* _TASK ITEM_
The answer must consist of every line below that contains the word "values".

╭─ RAW DATA

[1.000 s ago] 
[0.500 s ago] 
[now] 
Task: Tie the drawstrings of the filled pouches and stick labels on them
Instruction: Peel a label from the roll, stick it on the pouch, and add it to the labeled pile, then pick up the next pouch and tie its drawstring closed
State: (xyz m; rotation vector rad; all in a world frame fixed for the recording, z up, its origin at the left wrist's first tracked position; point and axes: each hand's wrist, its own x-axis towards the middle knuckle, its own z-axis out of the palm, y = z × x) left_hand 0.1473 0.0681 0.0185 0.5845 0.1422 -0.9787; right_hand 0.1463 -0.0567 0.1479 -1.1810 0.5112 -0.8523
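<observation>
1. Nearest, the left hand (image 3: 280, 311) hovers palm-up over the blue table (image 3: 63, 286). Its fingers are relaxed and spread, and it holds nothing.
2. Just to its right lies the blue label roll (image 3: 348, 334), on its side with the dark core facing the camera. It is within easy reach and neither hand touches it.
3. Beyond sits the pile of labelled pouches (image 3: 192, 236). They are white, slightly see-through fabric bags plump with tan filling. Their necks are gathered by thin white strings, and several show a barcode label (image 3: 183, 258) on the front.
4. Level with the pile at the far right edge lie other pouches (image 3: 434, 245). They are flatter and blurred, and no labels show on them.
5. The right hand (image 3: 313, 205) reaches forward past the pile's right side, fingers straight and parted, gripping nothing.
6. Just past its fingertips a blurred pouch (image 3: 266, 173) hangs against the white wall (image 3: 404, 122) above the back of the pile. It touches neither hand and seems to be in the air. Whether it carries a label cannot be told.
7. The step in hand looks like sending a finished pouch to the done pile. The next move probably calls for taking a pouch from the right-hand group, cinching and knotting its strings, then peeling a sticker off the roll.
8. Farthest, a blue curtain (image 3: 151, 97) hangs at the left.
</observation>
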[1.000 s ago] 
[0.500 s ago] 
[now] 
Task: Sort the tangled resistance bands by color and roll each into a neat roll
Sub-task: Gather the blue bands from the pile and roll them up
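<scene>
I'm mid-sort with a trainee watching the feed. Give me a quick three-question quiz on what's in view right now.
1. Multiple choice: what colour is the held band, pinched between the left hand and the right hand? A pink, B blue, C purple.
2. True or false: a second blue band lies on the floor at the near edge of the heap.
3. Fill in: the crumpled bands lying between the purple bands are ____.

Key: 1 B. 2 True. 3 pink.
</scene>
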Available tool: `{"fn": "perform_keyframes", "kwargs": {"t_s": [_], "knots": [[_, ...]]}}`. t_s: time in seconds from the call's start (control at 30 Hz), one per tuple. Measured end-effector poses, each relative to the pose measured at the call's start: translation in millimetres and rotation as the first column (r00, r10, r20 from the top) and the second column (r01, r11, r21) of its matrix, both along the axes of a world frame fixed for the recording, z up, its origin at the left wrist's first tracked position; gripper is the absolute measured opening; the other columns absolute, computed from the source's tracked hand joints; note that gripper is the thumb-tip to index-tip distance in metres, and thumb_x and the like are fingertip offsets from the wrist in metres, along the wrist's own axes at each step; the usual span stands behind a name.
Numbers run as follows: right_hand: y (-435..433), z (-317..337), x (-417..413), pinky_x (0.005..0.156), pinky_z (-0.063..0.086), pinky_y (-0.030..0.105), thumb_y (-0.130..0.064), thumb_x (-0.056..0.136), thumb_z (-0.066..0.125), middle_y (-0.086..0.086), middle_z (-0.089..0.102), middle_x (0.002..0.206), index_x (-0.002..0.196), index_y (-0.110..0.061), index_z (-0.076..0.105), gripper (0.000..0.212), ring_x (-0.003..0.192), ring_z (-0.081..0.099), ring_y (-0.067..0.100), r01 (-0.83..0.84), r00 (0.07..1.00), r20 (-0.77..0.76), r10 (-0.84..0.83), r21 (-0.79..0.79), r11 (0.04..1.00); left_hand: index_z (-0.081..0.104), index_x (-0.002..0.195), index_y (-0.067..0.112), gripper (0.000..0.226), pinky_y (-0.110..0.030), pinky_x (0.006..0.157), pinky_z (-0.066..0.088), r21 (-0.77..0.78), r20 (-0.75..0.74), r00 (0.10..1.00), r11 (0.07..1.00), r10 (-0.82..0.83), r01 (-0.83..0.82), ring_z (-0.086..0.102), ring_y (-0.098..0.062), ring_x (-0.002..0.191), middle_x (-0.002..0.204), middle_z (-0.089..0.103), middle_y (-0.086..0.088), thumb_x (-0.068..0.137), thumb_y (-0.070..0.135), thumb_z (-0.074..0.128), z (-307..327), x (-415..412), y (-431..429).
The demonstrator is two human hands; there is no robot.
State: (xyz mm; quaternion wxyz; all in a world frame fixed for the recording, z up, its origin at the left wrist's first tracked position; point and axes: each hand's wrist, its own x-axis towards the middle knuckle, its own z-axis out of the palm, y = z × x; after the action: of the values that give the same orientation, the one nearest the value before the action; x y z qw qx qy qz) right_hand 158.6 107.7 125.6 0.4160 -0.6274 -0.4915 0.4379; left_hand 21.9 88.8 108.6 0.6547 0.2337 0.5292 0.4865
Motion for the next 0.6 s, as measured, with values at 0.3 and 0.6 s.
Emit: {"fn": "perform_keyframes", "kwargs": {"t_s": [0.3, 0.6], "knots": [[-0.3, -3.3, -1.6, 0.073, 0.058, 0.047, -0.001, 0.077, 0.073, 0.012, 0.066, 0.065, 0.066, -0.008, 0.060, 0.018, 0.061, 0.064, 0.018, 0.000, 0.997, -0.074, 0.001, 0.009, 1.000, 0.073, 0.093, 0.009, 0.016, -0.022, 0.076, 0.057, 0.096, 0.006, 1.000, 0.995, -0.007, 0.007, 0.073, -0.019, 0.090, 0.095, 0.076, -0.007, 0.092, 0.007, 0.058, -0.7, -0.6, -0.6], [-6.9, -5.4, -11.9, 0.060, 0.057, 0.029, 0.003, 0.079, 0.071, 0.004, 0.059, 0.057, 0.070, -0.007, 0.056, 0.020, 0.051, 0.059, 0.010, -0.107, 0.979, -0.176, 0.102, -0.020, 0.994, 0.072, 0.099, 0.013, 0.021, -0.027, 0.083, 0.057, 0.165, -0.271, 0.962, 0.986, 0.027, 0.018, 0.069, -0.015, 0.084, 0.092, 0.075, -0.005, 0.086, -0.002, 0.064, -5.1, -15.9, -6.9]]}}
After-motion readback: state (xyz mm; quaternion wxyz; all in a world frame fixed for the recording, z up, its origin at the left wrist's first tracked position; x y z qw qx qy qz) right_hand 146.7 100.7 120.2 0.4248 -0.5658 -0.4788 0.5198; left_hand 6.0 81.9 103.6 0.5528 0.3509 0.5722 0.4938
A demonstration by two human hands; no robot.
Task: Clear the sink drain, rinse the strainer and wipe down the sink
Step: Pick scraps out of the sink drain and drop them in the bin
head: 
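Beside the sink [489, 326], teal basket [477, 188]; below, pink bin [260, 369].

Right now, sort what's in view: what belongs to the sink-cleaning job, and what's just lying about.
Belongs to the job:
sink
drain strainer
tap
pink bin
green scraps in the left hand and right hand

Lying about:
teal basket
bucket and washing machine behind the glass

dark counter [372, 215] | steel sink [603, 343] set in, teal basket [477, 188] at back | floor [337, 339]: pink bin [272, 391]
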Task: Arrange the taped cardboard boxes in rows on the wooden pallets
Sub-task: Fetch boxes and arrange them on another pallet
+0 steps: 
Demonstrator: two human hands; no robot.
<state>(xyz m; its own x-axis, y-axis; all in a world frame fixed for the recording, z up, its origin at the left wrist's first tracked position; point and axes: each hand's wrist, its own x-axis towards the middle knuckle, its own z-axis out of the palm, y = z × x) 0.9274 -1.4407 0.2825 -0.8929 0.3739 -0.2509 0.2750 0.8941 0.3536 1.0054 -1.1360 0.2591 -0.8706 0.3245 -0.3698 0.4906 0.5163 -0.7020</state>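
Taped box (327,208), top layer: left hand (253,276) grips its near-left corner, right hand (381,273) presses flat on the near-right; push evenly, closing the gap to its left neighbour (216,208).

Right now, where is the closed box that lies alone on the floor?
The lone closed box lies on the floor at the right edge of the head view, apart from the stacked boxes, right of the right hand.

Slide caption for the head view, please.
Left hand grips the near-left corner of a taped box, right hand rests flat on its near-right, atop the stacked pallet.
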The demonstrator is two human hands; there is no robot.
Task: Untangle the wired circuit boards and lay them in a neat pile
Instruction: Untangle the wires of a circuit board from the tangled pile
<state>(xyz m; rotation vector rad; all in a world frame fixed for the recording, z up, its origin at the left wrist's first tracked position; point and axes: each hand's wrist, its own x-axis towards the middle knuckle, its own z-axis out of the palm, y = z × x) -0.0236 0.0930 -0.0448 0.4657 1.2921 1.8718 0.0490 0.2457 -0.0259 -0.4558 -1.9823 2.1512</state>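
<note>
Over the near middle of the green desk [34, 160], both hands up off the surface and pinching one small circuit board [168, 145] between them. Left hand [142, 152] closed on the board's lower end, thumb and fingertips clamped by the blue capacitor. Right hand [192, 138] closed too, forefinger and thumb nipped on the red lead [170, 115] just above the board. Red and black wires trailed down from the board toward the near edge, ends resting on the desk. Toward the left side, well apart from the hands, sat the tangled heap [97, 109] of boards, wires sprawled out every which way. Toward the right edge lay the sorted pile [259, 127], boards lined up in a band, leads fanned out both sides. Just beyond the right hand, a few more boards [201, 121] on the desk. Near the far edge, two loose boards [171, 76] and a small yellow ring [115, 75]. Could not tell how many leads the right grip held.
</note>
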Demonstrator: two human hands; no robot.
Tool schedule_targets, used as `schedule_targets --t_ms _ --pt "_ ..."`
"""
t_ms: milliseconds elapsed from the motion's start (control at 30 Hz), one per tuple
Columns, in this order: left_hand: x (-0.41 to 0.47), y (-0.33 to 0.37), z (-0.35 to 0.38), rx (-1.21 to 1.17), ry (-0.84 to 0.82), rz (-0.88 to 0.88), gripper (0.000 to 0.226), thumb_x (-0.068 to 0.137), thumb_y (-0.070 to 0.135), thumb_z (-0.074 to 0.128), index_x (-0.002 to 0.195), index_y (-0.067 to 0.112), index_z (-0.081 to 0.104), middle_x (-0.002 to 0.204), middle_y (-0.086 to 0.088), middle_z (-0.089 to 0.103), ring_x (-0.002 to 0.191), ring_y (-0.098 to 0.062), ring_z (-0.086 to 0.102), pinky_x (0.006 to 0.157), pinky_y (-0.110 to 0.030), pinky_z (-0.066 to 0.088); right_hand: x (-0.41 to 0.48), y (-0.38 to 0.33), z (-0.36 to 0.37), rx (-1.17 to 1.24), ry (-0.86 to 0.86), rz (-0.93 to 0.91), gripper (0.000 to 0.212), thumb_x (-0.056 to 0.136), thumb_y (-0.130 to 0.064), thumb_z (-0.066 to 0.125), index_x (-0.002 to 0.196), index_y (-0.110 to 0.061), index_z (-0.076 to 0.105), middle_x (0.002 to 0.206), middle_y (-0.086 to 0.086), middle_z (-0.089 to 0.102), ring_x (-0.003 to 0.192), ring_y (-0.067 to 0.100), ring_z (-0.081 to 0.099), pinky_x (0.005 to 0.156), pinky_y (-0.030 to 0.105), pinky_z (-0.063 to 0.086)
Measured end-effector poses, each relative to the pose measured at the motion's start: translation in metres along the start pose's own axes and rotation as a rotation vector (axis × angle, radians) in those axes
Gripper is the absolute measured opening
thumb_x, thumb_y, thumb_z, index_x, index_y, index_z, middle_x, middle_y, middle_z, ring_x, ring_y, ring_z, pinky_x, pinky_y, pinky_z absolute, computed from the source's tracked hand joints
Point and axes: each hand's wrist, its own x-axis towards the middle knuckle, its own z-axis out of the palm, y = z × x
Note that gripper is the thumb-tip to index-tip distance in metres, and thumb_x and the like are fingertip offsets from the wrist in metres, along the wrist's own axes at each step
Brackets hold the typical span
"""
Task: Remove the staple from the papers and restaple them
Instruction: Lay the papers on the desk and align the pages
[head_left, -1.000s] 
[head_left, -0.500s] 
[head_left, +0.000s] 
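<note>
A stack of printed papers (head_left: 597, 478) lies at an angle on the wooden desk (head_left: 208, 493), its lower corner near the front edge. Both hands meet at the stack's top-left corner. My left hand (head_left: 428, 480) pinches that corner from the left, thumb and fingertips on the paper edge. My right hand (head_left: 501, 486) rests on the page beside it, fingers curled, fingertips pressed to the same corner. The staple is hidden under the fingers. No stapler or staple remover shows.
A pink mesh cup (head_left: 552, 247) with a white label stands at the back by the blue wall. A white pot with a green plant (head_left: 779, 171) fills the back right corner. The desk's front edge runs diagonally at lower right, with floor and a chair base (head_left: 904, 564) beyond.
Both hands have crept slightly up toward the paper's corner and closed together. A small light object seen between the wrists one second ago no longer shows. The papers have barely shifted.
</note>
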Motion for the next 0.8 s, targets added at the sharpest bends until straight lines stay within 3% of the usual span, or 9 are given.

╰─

* _SOLUTION TO THIS EXERCISE_
State: (xyz mm; quaternion wxyz; all in a world frame fixed for the recording, z up, its origin at the left wrist's first tracked position; point and axes: each hand's wrist, its own x-axis towards the middle knuckle, its own z-axis out of the palm, y = z × x; after the action: of the values that give the same orientation, the one nearest the value before the action; x y z qw qx qy qz) right_hand 158.6 107.7 125.6 0.4160 -0.6274 -0.4915 0.4379; left_hand 21.9 88.8 108.6 0.6547 0.2337 0.5292 0.4865
Motion for the next 0.6 s, as measured, with values at 0.3 and 0.6 s.

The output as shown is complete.